There are some specific exclusions. A person is excluded from being an eligible employee if:

  • parental leave pay is payable to the individual and the individual’s paid parental leave period overlaps with, or includes, the fortnight;
  • at any time during the fortnight, the individual is paid dad and partner pay; or
  • all of the following apply:
  • the individual is totally incapacitated for work throughout the fortnight;
  • an amount is payable to the individual under, or in accordance with, an Australian workers’ compensation law in respect of the individual’s total incapacity for work; and
  • the amount is payable is respect of a period that overlaps with, or includes, the fortnight.

The test is specifically that a person must be employed by an eligible employer “at any time” in the fortnight. The person does not need to be employed for the full fortnight.

There is also a requirement that eligible employees have provided a notice to their employer agreeing:

  • to be nominated by the employer as an eligible employee of that employer under the JobKeeper scheme;
  • that they have not agreed to be nominated by another employer; and
  • that (if they are employed as a casual employee with this employer) they do not have permanent employment with another employer.

An eligible employee who is employed by one or more qualifying employers will need to choose one employer that will receive the JobKeeper Payments for their employment.

Once an employee has nominated an employer and the employer has received JobKeeper Payments in respect of the employee and has paid the employee, the employee cannot nominate a different employer. If for any reason, the employment relationship between an eligible employee and their nominated employer ends, the employee will not be able to have another employer qualify for the JobKeeper Payments in respect of their new employment. The advice then would be to look at eligibility for the JobSeeker Payment.

Wage condition

Employers must satisfy what is termed the “wage condition” to be entitled for a JobKeeper Payment. This is satisfied in respect of an individual for a fortnight if the sum of the following amounts equals or exceeds $1,500:

  • amounts paid by the employer to the individual in the fortnight by way of salary, wages, commissions, bonuses or allowances;
  • amounts withheld by the employer from payments made to the individual in the fortnight under the PAYG provisions (specifically, s 12-35 in Sch 1 to the Taxation Administration Act 1953);
  • contributions made by the employer in the fortnight to a superannuation fund or a retirement savings account (an RSA) for the benefit of the individual, if the contributions are made under a salary sacrifice arrangement (within the meaning of the Superannuation Guarantee (Administration) Act 1992);
  • other amounts that, in the fortnight, are applied or dealt with in any way if the individual agreed:
  • for the amount to be so applied or dealt with; and
  • in return, for amounts covered by salary and wages etc for the individual for the fortnight to be reduced (including to nil).

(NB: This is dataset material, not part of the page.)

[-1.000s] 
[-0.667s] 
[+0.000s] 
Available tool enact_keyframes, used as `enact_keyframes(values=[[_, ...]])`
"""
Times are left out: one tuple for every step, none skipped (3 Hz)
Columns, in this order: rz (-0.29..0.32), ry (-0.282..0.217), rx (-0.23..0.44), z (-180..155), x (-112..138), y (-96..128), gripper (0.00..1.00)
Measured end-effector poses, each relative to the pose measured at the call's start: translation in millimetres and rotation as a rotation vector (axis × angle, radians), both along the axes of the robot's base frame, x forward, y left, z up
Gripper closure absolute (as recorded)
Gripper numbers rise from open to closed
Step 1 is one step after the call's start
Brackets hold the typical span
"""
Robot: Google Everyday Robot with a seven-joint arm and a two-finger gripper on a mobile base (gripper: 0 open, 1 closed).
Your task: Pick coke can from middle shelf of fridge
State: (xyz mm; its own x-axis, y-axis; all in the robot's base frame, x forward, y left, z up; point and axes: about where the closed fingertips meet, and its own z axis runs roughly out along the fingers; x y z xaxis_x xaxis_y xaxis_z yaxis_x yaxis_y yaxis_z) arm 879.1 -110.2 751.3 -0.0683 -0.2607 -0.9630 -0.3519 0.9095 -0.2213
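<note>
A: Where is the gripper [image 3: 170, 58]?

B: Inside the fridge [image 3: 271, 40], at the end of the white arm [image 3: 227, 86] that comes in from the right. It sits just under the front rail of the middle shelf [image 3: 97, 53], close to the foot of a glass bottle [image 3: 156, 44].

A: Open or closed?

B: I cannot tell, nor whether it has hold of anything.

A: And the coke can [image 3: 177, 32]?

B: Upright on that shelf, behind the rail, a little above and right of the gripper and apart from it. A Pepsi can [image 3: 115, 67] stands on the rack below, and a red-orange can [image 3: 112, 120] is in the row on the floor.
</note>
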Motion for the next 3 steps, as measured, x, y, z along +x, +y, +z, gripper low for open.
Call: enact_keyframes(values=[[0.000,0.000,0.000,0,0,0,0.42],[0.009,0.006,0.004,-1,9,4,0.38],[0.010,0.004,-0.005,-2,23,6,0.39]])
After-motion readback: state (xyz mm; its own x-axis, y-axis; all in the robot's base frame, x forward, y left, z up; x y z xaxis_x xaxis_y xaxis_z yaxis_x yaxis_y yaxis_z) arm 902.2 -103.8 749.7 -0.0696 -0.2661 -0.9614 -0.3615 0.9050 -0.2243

If the regular payment period is longer than a fortnight, these payments are allocated to each fortnight on a reasonable basis. For example, if an employee is paid monthly, it would presumably be reasonable to multiply the monthly amount by 12 and then divide that amount by 26.

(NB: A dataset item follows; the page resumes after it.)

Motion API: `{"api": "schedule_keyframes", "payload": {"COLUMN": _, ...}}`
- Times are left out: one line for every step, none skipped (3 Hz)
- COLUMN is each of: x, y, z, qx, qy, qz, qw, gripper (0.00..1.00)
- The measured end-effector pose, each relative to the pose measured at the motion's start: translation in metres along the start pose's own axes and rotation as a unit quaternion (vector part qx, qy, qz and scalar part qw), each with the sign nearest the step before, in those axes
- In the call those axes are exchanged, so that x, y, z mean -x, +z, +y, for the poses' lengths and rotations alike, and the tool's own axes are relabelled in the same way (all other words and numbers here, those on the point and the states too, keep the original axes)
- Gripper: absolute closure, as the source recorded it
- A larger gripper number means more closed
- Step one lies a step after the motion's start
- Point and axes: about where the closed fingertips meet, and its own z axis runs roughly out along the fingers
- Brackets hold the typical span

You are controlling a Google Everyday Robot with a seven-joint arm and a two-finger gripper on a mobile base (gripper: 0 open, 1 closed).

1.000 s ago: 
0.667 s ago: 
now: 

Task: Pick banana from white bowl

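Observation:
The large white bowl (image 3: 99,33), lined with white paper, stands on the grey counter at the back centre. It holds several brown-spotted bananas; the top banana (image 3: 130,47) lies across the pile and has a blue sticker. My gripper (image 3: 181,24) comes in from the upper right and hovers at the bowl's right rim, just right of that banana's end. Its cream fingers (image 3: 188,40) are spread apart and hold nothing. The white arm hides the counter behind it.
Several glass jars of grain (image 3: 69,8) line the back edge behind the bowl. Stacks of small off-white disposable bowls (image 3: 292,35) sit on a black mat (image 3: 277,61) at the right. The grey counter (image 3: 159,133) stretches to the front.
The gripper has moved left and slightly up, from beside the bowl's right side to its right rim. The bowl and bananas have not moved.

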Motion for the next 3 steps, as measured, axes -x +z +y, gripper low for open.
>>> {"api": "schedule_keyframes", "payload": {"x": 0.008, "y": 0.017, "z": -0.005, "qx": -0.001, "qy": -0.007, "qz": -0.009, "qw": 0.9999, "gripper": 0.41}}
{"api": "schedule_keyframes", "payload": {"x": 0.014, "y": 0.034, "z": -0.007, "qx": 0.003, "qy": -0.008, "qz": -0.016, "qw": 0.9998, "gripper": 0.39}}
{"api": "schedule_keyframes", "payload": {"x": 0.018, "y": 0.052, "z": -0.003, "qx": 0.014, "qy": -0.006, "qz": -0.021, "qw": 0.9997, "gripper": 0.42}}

The effect of these rules is as follows:

  • If the employer pays the employee $1,500 or more in income per fortnight before tax, the JobKeeper Payment will assist the employer to continue operating by subsidising all or part of the employee’s income.
  • If the employer would otherwise pay the employee less than $1,500 in income per fortnight before tax, the employer must pay the employee, at a minimum, $1,500 per fortnight before tax using the JobKeeper Payment.
  • If the employee has been stood down, the employer must pay the employee, at a minimum, $1,500 per fortnight before tax using the JobKeeper Payment.

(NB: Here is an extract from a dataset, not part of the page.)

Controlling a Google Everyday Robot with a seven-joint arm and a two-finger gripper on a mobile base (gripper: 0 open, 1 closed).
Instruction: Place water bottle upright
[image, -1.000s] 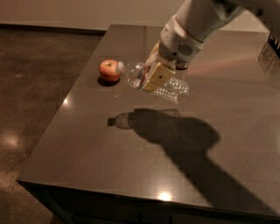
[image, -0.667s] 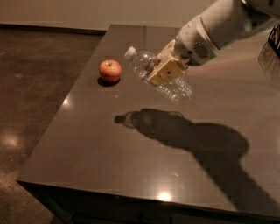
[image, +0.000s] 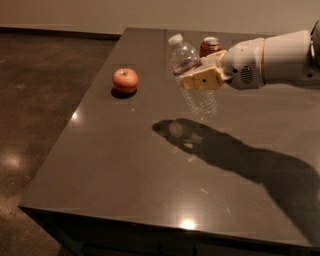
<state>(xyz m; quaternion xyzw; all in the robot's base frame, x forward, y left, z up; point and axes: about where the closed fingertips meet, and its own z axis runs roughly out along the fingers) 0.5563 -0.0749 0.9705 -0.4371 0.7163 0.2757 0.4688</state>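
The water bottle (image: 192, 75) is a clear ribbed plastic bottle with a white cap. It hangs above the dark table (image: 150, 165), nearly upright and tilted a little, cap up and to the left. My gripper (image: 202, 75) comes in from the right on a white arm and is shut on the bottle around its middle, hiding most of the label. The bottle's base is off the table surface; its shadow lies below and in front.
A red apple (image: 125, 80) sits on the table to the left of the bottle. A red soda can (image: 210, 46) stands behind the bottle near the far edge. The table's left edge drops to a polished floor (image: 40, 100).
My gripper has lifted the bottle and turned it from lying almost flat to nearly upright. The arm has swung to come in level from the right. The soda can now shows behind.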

Sole traders, partners, etc

There are special rules that enable sole traders (entities that do not have employees as such) to obtain the JobKeeper Payment. The statutory rules refer to such entities as “business participants”.

The ATO states that sole traders and some other entities (such as partnerships, trusts or companies) may be entitled to the JobKeeper Payment scheme under what is termed the “business participation entitlement”. However, not-for-profit organisations are not included.

The entity may be eligible for the JobKeeper Payment scheme if it has a non-employee individual – an “eligible business participant” – who is actively engaged in the operation of the business. The entity must meet all other relevant requirements.

The ATO makes the important point that officially under the scheme it is the entity – not the eligible business participant – which receives the JobKeeper Payment. However, this distinction is moot for a sole trader, who is both the business entity and an eligible business participant, and does receive the JobKeeper Payment themselves.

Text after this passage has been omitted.